National Indicator 14 (NI14)

NI14 is a new statutory national indicator which sets out to measure the proportion of "customer contact that is avoidable", that is, measuring the number of repeat phone calls, meetings, e-mails, etc. (contacts) that could have been avoided if the particular public service did its job properly against the total number of such contacts in a year. The most important thought process in the implementation of this new legislation should be the results that could emanate from a positive approach to this indicator, through improving the citizen’s experience of dealing with, for instance Stoke-on-Trent City Council, by reducing wasted time on unnecessary contacts that could have been avoided by the Council getting it right first time.

All Councils are required to start collecting data in October 2008. Annual reporting to Government will commence at the end of the financial year 2008/09. Thereafter, data must be collected from April to March each year. Stoke-on-Trent City Council must analyse somewhat over one thousand contacts each year in total. The Audit Commission has provided a sample size table to show how many contacts should be analysed per total number of contacts in any particular service.


When the British government launched the Service Transformation Agreement in October 2007, the published document began with the heading “Vision”. The first six paragraphs contain some very telling statements:

Citizens’ time is not free, yet often the way public services are delivered assumes it to be so.

People are busier and their time is an increasingly precious commodity.

To use an economic term, the opportunity cost of building this series of websites has been huge - even at the National minimum wage, the chargeable cost of the time spent in providing this service to the community would probably have run into tens of thousands of pounds. Yet various Council departments, through their actions or lack thereof, have caused the expenditure of this time, when the various people involved in our actions could have been doing something else. The sooner that the functionaries of the Council realise that, although they are "doing their job" when meeting people or formulating policy, they are being paid for their time, sometimes on almost obscene payscales, while those on the other side of the fence are there either because they have no choice, or because the issue in question matters so much to them that they have chosen to volunteer their time.

The aim … is to change public services so they more often meet the needs of people and businesses, rather than the needs of government …
Service transformation is about changing public services so they are tailored more to the needs of people and businesses and less to the structures of government.
They expect services that respond to their individual needs … rather than to the needs of individual delivery agencies ….

These particular statements resonate particularly loudly with many involved with this site. The amount of time that has been spent requesting information from the Council, usually by having to resort to the Freedom of Information Act 2000, or searching documents to discover throwaway items that greatly affect our lives (viz. the closure of Dimensions), is astronomical. If the Council were to decide to impart information freely, openly and honestly, the needs of the people would more often be met. The obsessive need of our particular version of local government to conceal information from its citizenry is something that the average person in the street cannot and will not ever understand.

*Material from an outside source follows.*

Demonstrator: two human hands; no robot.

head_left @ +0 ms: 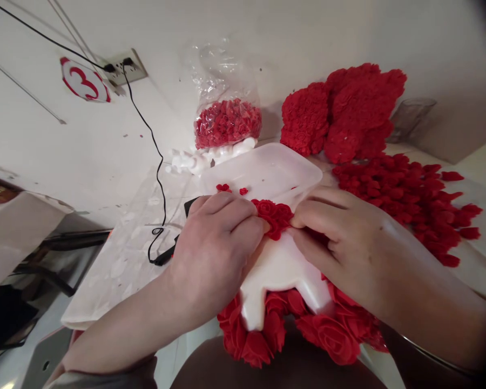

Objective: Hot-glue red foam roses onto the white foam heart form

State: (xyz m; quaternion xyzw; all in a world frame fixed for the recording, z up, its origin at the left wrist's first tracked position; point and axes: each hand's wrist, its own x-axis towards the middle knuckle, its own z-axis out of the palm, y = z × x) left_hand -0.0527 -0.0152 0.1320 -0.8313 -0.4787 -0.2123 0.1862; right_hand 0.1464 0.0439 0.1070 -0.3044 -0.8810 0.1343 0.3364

… the public service should get it right first time so that people do not have to initiate contact again and again …

Much of the contact that persons known to the authors of this site have had with the Council has been repetitive and unnecessary. Time and again, the Council's fixation with secrecy, and the prevalent attitude of "We're right and they're wrong" have caused grief, stress and anger.

… services that appear confusing and inaccessible may deter people from seeking them with the result that citizens are denied the help that the Government, in its policies, seeks to offer.

Once again, we are drawn back to Freedom of Information. Stoke-on-Trent City Council is so fiercely protective of information, that a certain Government policy (one that gives the right to citizens to seek information that should be theirs by right in an open and just society) is often perverted to the ends of the Council, or is even simply ignored.

The entire public sector faces a constant battle with "avoidable contact" ... This is contact that would not be necessary if the public sector could get things right first time. It simply frustrates customers and wastes their time; erodes public trust in government; clogs up government offices so that more important demand goes unmet; and wastes money.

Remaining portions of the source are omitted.